Uncovering the Structural Basis of Protein Interactions with Efficient Clustering of 3-D Interaction Interfaces

Zeyar Aung*, Soon-Heng Tan, See-Kiong Ng, Kian-Lee Tan

Institute for Infocomm Research, 21 Heng Mui Keng Terrace, Singapore 119613, Singapore. azeyar@i2r.a-star.edu.sg

Proc LSS Comput Syst Bioinform Conf. August, 2007. Vol. 6, p. 287-297. Full-Text PDF

*To whom correspondence should be addressed.

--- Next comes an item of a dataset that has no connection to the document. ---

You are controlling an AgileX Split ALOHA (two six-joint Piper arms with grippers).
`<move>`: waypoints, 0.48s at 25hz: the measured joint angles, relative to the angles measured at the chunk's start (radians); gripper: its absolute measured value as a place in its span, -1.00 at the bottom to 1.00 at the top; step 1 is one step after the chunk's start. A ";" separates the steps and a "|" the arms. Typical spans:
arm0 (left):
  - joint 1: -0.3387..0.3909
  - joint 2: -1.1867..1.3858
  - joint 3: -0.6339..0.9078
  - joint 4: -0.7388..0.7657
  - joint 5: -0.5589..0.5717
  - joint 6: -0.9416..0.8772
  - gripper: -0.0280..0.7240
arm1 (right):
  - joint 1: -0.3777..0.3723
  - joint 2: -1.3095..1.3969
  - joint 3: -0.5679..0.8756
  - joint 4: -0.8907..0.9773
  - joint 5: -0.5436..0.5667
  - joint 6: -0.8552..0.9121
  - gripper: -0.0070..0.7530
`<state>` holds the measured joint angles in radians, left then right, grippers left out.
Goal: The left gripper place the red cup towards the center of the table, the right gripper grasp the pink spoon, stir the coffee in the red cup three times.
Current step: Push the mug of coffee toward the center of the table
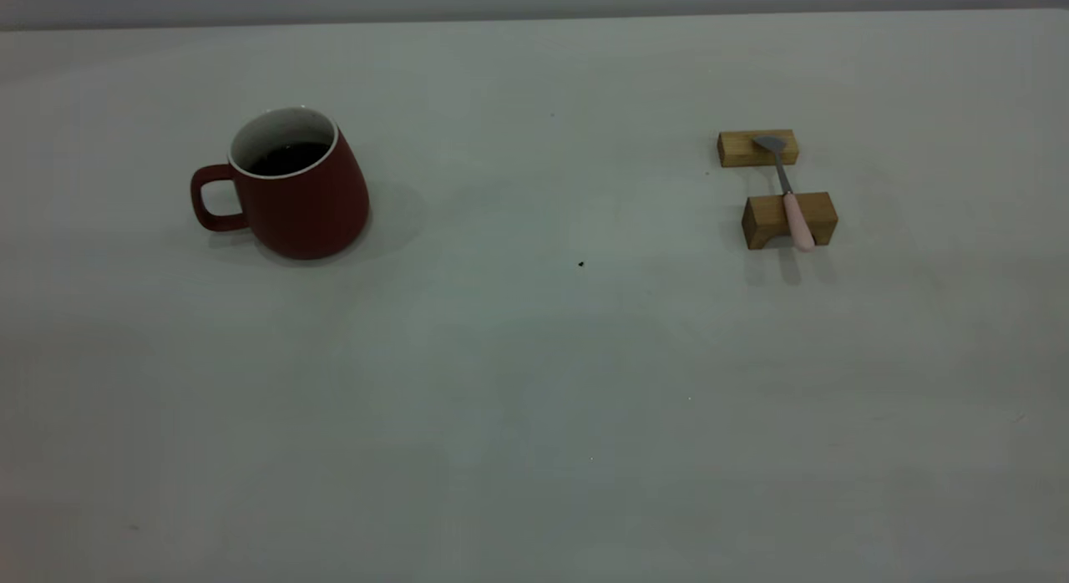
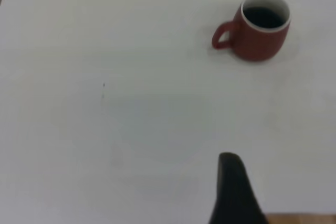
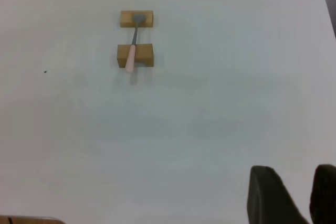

The biological mechanisms with which proteins interact with one another are best revealed by studying the structural interfaces between interacting proteins. Protein–protein interfaces can be extracted from 3-D structural data of protein complexes and then clustered to derive biological insights. However, conventional protein interface clustering methods lack computational scalability and statistical support. In this work, we present a new method named "PPiClust" to systematically encode, cluster and analyze similar 3-D interface patterns in protein complexes efficiently. Experimental results showed that our method is effective in discovering visually consistent and statistically significant clusters of interfaces, and at the same time sufficiently time-efficient to be performed on a single computer. The interface clusters are also useful for uncovering the structural basis of protein interactions. Analysis of the resulting interface clusters revealed groups of structurally diverse proteins having similar interface patterns. We also found, in some of the interface clusters, the presence of well-known linear binding motifs which were non-contiguous in the primary sequences. These results suggest that PPiClust can discover not only statistically significant but also biologically significant protein interface clusters from protein complex structural data.